Alexander: Mit Blick auf die Gesamtgesellschaft wird aufgrund der Krise nochmal deutlicher, wie stark alle gesellschaftlichen Bereiche patriarchal geprägt sind. Medial und sozial interessant und relevant sind doch gerade allein die Macher, die Wissenschaftler und Krisenmanager. Die Anderen, zu denen viele Minderheiten gehören, müssen zuhause bleiben, Kinder betreuen oder Förderanträge stellen. Alles was man z. B. in Sachen Kontakt- und Beziehungseinschränkungen von offizieller Seite findet, ist an der klassischen heteronormativen Kleinfamilie orientiert. Bezogen auf die Literatur kann ich aber schon auch mehr Empowerment wahrnehmen, durch digitale Formate, weil die eben in Kontexten geübt wurden, die bedeutend diverser sind als die etablierten Machtgefüge des Literaturbetriebs. Auch die Solidarität etwa mit Autor*innen, die jetzt im Frühjahr völlig untergegangen sind, scheint mir höher zu sein als sonst. Man könnte jetzt überlegen, woran es liegt, dass es sich dabei durchaus um ein Phänomen handelt, das sich auch ohne Corona einstellt. Diese kritische Hinwendung zu den Verwertungs- und Bewertungsstrukturen, die bei allem weiblichen, jungen, internetaffinen und diversen Einfluss auf den Betrieb ja nach wie vor patriarchal verfugt sind – und die nicht immer nur durch männlich gelesene Personen reproduziert werden –, wäre doch mal eine generelle Chance, wie man dem Gebilde “Literatur” kritischer begegnen könnte.

Emily: In erster Linie ist das Internet ein Raum mit relativ wenigen Zugangsbeschränkungen, somit haben grundsätzlich auch mehr Menschen die Chance, an den dort präsentierten Literaturangeboten teilzunehmen. Zumal beinahe alle in der Coronakrise entstandenen Kulturangebote, die ich wahrgenommen habe, (noch) ohne eine Bezahlschranke funktionierten. Ich glaube, dass sich in der jetzigen Situation die tatsächliche Diversität des Betriebs sehr deutlich zeigt.
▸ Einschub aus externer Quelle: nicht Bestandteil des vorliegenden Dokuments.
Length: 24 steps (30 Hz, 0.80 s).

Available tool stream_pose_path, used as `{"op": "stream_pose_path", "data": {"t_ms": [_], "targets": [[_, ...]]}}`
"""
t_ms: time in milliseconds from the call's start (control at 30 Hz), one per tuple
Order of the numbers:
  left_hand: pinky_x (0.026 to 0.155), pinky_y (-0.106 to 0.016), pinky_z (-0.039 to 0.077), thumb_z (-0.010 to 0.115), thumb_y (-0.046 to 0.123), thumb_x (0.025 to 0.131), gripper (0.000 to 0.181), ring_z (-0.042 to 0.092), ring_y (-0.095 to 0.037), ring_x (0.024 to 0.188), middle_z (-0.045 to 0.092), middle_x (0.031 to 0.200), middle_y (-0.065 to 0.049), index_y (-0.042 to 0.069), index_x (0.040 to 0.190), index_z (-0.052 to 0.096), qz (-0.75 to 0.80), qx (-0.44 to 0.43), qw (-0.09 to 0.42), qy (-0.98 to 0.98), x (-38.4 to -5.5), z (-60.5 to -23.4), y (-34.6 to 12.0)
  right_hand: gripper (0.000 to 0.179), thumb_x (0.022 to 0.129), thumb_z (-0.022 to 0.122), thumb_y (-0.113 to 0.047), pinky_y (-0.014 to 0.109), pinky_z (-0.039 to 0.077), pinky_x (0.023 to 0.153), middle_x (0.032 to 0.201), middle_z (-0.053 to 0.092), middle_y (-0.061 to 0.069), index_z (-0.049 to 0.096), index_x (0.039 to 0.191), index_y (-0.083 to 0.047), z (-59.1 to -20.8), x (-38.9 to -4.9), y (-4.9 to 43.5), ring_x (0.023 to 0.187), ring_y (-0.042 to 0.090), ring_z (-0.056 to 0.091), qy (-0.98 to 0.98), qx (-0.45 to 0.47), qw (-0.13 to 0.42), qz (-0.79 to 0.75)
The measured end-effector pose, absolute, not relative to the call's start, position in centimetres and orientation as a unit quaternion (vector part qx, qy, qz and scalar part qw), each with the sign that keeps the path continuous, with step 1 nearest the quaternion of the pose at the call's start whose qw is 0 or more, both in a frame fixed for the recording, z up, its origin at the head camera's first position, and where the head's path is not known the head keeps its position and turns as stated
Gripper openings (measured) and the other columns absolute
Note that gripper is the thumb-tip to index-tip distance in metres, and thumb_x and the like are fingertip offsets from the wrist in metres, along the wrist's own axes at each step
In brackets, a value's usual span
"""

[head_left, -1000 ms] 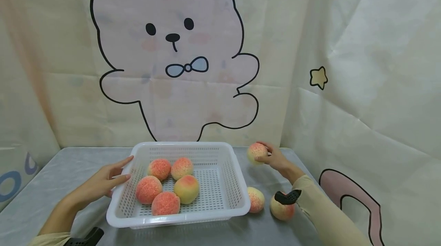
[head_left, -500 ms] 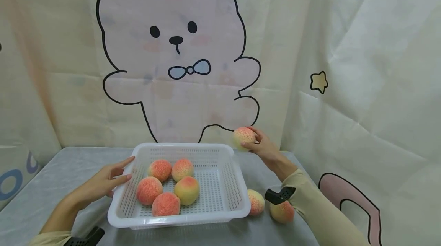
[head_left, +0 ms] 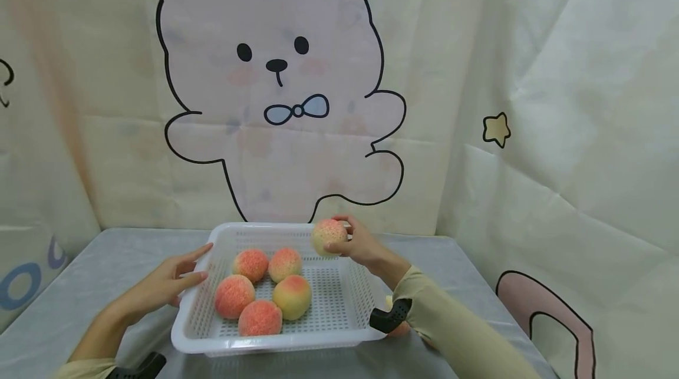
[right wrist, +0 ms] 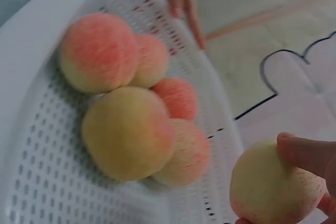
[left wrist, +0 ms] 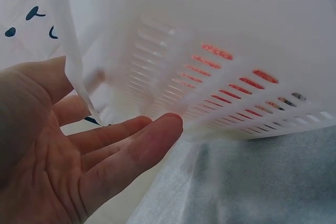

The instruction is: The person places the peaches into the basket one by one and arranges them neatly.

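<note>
A white plastic basket stands on the table, with several pink and yellow peaches gathered in its left half. My left hand touches the basket's left side; in the left wrist view its fingers and thumb lie fairly straight against the rim and outer wall. Over the back right part of the basket, my right hand holds a pale yellow peach with pink speckles. Thumb and fingers grip this peach from the side in the right wrist view.
Right of the basket, a peach on the table is mostly hidden behind the right wrist's black camera. A grey cloth covers the table. Behind it hangs a printed curtain with a cartoon bear.
My right hand has carried the peach leftward from the table's right side, lifting it and then lowering it over the basket. My left hand stays at the basket's side.
</note>
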State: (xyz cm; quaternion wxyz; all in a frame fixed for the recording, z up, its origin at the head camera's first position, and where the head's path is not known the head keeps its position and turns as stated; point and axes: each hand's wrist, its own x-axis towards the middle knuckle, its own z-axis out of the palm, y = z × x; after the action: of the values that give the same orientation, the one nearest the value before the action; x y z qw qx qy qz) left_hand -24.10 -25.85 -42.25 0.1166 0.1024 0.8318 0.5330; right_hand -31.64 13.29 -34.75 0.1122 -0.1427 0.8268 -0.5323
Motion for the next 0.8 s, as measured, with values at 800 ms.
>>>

Nachdem das Internet von großen Institutionen lange nur zu Werbezwecken oder für die Zweitverwertung genutzt wurde, ist es in der jetzigen Situation eine Spielwiese für Formatideen. Diese kann die Generation der digital natives natürlich sehr viel leichtfüßiger und innovativer bespielen, da sie die Möglichkeitsräume des Digitalen bereits kennengelernt hat. Allerdings fürchte ich auch, dass der Anspruch an die technische Qualität von digitalen Produktionen in der Zukunft auch im Bereich Literatur weiter steigen wird. Und diese Qualitätssicherung ist dann wieder an die finanziellen Ressourcen der Institutionen oder Künstler*innen gekoppelt.

 

Emily Grunert, geboren 1992 in Mainz, arbeitet als Programmleiterin am Literaturhaus Rostock. 

Alexander Graeff, geboren 1976, freier Schriftsteller und Kurator. Leiter des Programmbereichs Literatur in der Brotfabrik Berlin sowie Initiator der Lesereihe »Schreiben gegen die Norm(en)?«.

Ludwig Lohmann, geboren 1985, ist Buchhändler und Veranstalter im »ocelot, not just another bookstore« und Gründer der Agentur für Literaturvermittlung »blauschwarzberlin«, lebt in Berlin.